Podział obowiązków psycholodzy nazywają „delegowaniem odpowiedzialności”. Najlepiej, by każdy robił to, co najbardziej lubi. Jeśli mąż woli odkurzać, niech zajmie się sprzątaniem, jeśli dobrze gotuje, niech włączy się do prac kuchennych. Ja prasuję firanki, ty myjesz okna. Pamiętaj, że święta to czas rodzinny, więc rodzinne powinny być przygotowania. Dzieci mogą odkurzyć książki, posprzątać na biurku, starsze – pomóc przy zakupach, w niektórych pracach kuchennych.
Zrób listę dań, które chcesz przyrządzić, i przyjrzyj się temu krytycznie. Przypomnij sobie, ile rzeczy zwykle pozostaje na stole nietkniętych... Ogranicz się do tradycyjnych smakołyków, które wszyscy lubią. Jeśli w święta masz gościć liczną rodzinę, niech każdy coś przygotuje. Nie odkładaj na ostatnią chwilę przyrządzania wszystkich potraw. Jeśli decydujesz się na pasztet, bazę mięsną możesz przygotować dwa tygodnie przed świętami i zamrozić. Potem dodasz tylko pozostałe składniki i wstawisz do piekarnika. Upieczone spody na mazurki szczelnie opakowane mogą poleżeć w chłodnym miejscu nawet 10 dni. Dobrym rozwiązaniem jest też zamrożenie surowego ciasta. Wszystko, co się nie psuje, najlepiej kupić wcześniej, by nie stać w kolejkach.

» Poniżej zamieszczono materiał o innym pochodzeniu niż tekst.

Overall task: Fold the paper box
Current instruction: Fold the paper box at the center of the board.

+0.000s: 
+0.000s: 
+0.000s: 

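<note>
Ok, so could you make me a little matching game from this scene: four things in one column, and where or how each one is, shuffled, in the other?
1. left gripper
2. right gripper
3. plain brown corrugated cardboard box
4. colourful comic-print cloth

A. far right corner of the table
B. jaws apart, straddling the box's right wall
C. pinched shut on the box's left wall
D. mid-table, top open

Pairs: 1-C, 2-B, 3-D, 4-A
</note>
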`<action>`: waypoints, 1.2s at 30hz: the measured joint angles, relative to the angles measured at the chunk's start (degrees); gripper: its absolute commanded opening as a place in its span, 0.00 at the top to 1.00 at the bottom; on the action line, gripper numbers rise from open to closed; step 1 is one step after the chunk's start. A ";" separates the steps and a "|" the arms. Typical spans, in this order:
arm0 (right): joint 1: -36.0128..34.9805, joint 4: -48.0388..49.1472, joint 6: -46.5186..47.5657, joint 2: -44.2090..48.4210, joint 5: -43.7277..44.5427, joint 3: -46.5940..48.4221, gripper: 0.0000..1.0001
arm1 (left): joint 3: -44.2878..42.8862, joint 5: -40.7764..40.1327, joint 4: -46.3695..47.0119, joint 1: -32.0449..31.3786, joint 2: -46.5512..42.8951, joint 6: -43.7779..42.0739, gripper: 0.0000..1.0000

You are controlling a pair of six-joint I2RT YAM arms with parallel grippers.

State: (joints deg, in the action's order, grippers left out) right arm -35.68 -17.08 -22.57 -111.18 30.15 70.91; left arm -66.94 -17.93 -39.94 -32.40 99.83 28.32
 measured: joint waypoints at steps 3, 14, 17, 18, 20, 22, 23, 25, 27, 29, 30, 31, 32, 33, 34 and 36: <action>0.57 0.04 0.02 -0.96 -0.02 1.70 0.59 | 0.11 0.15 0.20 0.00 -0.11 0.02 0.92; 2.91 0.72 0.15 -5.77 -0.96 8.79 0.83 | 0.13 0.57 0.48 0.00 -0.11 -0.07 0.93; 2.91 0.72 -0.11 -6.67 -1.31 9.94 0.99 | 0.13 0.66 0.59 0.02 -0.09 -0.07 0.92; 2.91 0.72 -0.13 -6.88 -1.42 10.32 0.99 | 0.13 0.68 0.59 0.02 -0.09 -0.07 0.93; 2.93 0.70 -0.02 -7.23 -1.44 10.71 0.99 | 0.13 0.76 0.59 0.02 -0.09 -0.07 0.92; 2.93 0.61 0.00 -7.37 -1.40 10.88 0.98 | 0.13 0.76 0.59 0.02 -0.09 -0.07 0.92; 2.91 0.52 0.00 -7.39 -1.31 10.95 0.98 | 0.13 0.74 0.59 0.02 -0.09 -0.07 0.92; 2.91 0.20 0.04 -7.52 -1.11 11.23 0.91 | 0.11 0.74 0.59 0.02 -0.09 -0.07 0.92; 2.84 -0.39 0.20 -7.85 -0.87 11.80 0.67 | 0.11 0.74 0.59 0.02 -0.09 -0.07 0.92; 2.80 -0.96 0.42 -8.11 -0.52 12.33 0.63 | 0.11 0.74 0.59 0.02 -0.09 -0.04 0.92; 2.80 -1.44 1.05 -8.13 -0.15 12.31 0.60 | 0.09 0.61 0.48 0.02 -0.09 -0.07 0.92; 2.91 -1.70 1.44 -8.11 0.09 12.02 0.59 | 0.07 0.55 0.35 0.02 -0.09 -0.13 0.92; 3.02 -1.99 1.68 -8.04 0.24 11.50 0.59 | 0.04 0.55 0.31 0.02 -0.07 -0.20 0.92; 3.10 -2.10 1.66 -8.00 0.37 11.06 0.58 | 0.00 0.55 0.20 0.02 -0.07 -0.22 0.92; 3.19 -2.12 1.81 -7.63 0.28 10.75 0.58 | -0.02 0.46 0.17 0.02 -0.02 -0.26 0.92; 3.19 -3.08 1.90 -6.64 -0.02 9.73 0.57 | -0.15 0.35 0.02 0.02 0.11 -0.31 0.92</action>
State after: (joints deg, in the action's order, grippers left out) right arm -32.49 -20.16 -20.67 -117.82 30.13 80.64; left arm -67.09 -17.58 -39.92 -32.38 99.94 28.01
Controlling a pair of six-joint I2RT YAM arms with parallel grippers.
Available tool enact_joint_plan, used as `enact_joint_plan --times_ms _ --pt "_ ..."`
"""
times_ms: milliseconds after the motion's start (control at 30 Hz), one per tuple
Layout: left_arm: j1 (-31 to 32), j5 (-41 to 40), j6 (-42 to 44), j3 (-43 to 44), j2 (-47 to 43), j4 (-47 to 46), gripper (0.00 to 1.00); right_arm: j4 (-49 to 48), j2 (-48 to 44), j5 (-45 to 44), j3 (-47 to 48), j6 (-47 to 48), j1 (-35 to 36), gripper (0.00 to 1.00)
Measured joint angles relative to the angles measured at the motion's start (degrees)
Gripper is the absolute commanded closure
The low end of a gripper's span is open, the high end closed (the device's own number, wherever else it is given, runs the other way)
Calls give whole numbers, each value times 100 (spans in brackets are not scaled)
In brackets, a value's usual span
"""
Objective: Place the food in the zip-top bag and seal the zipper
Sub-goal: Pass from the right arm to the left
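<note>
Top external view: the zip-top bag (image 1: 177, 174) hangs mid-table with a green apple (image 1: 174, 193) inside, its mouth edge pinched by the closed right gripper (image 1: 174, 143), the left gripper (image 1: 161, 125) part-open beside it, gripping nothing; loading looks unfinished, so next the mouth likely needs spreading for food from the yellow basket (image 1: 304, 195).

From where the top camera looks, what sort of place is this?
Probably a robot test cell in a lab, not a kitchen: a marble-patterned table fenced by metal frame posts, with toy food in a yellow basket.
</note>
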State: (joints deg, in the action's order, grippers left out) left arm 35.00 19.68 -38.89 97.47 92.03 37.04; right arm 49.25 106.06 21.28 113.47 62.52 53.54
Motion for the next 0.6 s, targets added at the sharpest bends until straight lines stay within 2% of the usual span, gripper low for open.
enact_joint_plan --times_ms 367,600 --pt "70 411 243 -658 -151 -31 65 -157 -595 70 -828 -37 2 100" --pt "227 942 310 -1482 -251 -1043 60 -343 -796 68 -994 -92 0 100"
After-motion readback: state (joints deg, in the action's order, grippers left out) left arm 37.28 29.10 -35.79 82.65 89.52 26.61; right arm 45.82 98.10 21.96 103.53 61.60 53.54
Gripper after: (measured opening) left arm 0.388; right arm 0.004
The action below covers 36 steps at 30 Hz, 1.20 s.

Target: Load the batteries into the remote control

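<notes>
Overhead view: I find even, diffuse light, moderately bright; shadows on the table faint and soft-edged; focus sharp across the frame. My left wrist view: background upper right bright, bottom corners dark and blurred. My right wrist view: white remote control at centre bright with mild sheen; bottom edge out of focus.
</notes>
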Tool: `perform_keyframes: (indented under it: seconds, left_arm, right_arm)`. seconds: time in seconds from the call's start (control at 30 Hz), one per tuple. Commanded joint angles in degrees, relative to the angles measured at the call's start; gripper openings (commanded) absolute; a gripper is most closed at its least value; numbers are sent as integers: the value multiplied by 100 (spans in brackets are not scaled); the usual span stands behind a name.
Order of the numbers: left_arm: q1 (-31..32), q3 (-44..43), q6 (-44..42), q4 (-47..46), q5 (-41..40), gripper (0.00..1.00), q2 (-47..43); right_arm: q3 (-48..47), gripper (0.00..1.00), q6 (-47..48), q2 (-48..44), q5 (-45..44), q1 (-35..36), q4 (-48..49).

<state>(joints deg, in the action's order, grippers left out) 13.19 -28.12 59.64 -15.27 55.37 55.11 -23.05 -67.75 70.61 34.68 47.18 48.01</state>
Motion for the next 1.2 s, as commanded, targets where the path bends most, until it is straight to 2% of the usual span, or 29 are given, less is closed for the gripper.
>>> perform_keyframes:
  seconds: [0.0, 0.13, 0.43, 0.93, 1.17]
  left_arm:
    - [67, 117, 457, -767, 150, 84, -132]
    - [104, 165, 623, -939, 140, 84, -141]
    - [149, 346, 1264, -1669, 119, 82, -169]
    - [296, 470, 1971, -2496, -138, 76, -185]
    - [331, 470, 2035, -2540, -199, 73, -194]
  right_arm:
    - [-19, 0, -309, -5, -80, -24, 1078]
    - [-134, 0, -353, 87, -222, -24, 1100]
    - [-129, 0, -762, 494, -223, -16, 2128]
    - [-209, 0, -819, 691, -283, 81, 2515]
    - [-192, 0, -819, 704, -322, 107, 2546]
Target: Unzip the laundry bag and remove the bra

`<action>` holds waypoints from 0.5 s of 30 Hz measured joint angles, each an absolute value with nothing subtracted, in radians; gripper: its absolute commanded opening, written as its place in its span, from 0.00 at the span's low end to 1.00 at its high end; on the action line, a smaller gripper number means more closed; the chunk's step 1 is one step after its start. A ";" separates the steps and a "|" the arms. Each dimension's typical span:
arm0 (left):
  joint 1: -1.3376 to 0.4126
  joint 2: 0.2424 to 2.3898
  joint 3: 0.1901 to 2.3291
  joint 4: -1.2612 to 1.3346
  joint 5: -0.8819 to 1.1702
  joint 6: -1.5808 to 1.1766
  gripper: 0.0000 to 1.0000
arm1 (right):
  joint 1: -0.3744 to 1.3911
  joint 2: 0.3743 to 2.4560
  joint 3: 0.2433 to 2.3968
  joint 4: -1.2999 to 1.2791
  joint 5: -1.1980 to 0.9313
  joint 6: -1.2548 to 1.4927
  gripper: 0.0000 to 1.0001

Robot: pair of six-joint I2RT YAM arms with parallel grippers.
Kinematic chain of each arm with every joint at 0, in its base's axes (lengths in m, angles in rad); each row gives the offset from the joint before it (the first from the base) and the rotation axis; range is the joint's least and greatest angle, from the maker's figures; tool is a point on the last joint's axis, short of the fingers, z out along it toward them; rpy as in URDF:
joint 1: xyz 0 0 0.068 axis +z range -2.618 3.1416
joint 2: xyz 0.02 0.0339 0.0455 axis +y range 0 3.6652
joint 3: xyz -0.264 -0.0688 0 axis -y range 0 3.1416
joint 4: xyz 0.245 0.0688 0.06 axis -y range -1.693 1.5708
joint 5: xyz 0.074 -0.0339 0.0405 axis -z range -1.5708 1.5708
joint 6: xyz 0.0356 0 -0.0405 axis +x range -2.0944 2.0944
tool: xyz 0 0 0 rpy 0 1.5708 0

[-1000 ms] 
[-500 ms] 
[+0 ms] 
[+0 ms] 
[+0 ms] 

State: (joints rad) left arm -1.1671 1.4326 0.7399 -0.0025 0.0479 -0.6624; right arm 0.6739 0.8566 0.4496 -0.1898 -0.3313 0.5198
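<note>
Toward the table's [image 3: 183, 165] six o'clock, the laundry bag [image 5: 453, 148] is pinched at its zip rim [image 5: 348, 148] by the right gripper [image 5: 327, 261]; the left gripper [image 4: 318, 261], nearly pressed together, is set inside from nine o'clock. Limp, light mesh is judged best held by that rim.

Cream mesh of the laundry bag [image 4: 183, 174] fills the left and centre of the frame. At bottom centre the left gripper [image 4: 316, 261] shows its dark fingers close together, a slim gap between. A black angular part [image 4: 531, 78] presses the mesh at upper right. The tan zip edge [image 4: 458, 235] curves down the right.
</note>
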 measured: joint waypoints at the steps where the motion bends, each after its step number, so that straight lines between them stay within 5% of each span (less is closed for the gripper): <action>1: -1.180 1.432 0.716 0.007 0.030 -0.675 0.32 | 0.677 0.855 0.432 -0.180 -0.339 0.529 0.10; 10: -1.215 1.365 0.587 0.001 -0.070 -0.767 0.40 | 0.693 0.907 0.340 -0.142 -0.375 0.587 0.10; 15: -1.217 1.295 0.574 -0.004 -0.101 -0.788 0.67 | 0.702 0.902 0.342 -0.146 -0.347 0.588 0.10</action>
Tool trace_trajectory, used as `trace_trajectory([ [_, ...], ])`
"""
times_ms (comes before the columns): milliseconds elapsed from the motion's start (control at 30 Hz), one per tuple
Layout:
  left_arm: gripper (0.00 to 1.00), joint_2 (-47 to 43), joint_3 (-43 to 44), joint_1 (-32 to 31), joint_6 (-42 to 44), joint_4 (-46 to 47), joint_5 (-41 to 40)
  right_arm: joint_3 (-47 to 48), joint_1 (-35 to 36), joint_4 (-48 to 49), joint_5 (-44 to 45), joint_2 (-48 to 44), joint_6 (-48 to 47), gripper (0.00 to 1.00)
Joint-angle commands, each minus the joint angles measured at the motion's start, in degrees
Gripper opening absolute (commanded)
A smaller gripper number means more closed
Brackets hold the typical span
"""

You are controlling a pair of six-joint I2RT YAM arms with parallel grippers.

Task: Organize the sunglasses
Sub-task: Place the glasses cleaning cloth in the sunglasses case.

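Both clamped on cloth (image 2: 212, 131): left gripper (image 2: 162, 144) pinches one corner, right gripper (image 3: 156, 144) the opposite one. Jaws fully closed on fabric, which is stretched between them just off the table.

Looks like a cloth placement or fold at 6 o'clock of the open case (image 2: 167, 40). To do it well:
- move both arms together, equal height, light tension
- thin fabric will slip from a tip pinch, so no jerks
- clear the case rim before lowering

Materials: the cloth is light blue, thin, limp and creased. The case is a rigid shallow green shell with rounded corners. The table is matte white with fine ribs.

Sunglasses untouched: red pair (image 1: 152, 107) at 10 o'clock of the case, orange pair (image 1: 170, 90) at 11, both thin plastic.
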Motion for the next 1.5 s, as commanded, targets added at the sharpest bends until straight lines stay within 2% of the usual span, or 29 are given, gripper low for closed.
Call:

I co dalej? Zdaniem psychologów: poczytaj książkę, obejrzyj film, pójdź na basen, na spacer, do kina czy na plotki. Pójdź do fryzjera lub do kosmetyczki, spraw sobie coś nowego. Ważne, żeby robić to, co chcesz, a nie to, co musisz, bo tylko wtedy odpoczniesz i się odprężysz. Organizując sobie czas, przestrzegaj kolejności z „listy priorytetów”, żeby gdy przyjdzie pora na odpoczynek, wyciszyć się, a nie denerwować, że nie zdążyłaś ze wszystkim. Warto posłuchać psychologów i wtedy może naprawdę zaczniemy się cieszyć przedświątecznym czasem.